» **Task description**: Your answer must be the exact lines of the listing below that run from the line with "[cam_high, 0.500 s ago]" to the line with "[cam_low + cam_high", ends included, and no pictures.
[Start of section]
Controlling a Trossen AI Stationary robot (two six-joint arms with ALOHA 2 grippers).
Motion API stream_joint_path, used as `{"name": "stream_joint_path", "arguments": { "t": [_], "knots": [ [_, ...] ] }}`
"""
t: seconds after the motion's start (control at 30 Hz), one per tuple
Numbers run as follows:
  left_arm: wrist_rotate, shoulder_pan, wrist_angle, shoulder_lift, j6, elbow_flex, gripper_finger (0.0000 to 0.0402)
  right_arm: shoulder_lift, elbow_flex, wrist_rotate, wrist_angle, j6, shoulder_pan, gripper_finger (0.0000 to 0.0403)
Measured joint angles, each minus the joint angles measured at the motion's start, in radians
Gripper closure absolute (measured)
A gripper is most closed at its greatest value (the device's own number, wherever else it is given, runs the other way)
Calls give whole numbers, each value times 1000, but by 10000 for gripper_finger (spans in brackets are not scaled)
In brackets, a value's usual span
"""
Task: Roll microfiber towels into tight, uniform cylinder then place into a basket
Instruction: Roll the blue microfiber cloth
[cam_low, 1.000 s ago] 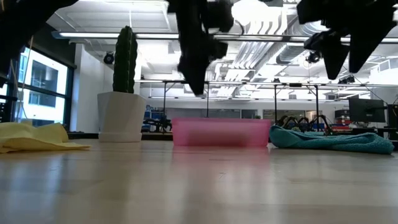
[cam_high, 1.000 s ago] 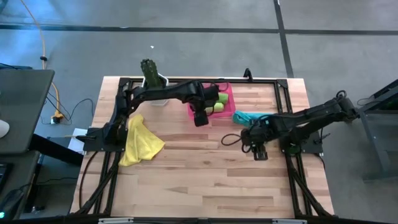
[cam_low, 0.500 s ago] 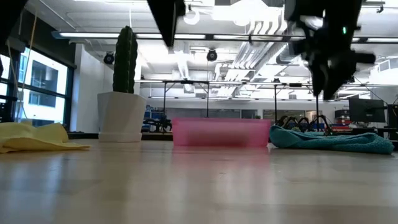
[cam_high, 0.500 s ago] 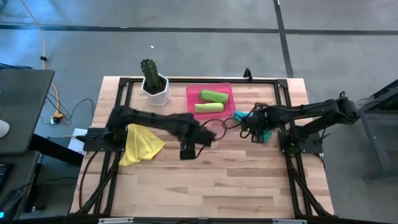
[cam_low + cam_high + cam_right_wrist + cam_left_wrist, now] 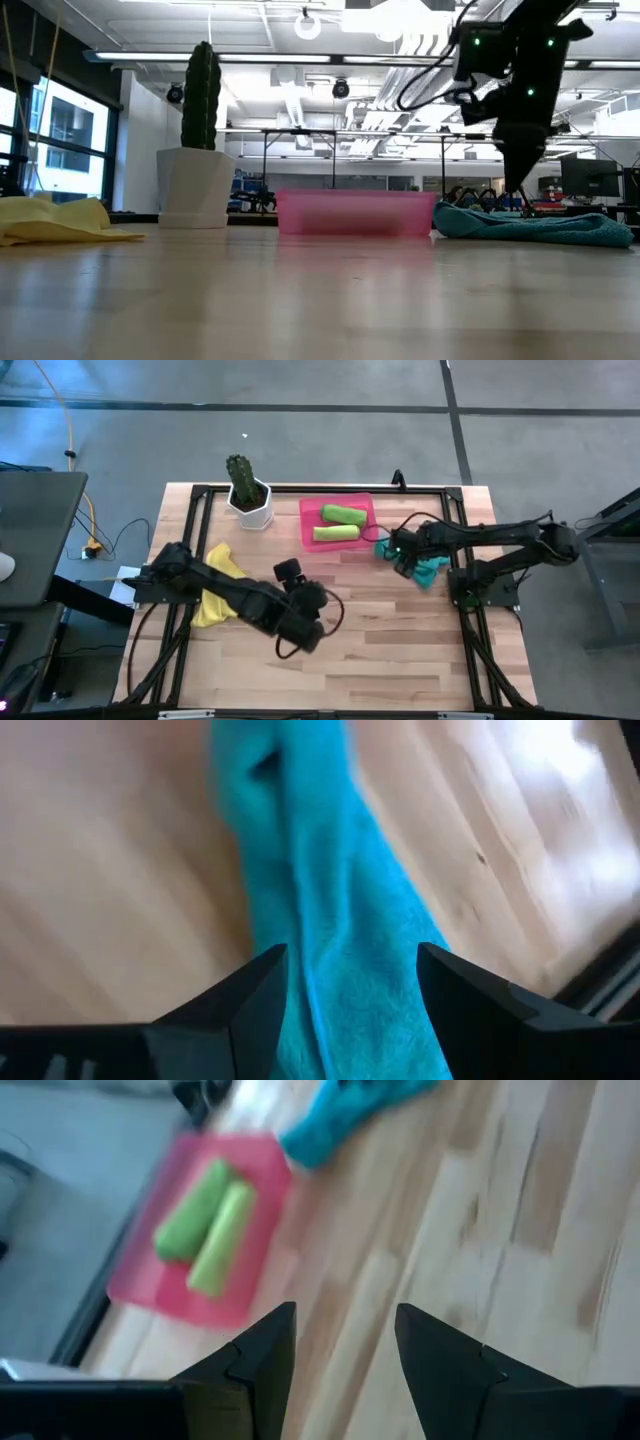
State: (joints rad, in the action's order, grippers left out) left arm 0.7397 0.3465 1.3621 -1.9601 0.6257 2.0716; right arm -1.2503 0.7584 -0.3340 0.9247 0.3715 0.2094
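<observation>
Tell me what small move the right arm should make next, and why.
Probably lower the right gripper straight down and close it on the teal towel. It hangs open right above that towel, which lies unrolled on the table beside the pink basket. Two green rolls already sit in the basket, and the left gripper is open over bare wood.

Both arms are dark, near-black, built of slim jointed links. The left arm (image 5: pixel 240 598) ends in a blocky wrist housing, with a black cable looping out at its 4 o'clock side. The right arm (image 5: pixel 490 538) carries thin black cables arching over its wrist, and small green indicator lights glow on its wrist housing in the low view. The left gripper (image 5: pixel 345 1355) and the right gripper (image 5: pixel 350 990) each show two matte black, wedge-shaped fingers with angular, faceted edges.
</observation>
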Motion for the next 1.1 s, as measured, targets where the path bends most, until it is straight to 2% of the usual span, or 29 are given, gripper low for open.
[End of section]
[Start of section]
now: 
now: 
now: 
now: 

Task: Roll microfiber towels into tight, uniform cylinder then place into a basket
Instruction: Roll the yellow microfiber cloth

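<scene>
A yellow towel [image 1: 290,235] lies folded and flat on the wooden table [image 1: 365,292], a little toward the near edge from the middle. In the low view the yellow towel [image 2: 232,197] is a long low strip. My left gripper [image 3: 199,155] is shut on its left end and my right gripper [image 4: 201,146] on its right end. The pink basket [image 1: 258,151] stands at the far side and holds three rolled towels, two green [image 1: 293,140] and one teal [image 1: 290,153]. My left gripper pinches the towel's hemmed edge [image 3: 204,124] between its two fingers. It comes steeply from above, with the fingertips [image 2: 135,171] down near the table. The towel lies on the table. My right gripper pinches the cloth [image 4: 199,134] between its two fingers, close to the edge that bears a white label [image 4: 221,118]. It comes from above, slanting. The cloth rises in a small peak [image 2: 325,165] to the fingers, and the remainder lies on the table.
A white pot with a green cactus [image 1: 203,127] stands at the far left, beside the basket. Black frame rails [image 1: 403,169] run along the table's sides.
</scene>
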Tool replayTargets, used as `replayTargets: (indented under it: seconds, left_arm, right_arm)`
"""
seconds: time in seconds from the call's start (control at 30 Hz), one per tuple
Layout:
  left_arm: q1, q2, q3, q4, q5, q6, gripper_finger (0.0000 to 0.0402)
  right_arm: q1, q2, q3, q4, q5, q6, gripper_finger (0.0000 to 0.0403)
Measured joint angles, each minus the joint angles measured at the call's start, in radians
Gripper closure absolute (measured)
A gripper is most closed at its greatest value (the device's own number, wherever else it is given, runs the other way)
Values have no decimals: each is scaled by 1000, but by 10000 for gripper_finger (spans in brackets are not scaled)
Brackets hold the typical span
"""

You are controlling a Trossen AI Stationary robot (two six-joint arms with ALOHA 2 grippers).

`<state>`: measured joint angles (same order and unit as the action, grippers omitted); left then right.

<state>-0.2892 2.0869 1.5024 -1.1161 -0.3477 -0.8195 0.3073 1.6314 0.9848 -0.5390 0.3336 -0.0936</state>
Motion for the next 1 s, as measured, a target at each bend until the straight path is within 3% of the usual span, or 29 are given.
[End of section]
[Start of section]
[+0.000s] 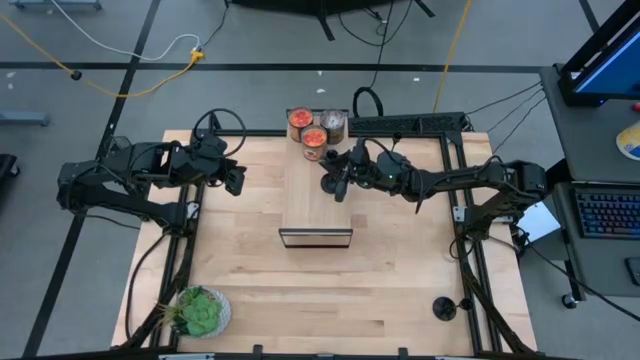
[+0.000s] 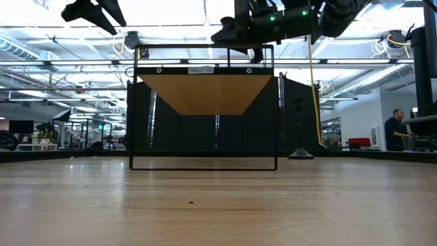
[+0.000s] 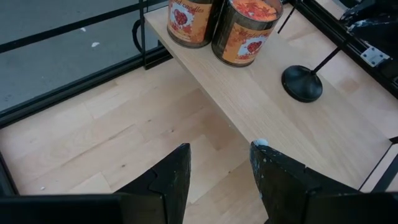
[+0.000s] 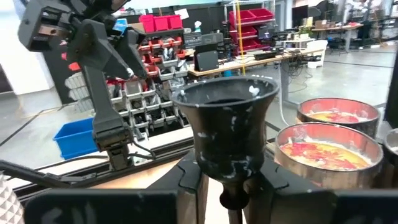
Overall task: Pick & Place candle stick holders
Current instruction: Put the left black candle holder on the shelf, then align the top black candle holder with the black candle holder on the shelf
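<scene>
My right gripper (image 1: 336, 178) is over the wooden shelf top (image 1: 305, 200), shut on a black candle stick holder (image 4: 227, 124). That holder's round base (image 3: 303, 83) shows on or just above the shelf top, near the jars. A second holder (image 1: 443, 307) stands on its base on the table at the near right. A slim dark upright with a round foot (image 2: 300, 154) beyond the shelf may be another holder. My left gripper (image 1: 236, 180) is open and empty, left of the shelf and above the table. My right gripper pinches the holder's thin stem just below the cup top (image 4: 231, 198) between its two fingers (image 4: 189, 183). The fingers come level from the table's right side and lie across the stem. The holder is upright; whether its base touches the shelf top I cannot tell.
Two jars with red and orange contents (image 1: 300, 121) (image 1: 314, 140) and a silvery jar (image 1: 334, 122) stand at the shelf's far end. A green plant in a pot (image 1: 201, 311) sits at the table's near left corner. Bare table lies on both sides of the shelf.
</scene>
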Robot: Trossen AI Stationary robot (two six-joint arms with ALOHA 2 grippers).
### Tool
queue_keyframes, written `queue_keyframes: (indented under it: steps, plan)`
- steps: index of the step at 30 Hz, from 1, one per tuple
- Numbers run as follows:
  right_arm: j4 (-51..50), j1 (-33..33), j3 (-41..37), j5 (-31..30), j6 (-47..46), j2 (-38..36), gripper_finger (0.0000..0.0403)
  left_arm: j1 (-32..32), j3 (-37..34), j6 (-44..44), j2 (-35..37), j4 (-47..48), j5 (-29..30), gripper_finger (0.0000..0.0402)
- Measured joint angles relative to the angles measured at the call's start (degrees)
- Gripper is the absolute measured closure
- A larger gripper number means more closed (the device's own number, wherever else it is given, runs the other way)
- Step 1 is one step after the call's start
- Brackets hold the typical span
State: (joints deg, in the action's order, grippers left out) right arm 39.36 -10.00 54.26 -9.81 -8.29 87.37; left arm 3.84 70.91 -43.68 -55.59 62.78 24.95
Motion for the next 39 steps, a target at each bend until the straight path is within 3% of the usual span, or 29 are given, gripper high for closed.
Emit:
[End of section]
» **Completed exercise**:
[cam_high, 0.500 s ago] 
[cam_low + cam_high + cam_right_wrist + cam_left_wrist, now] 

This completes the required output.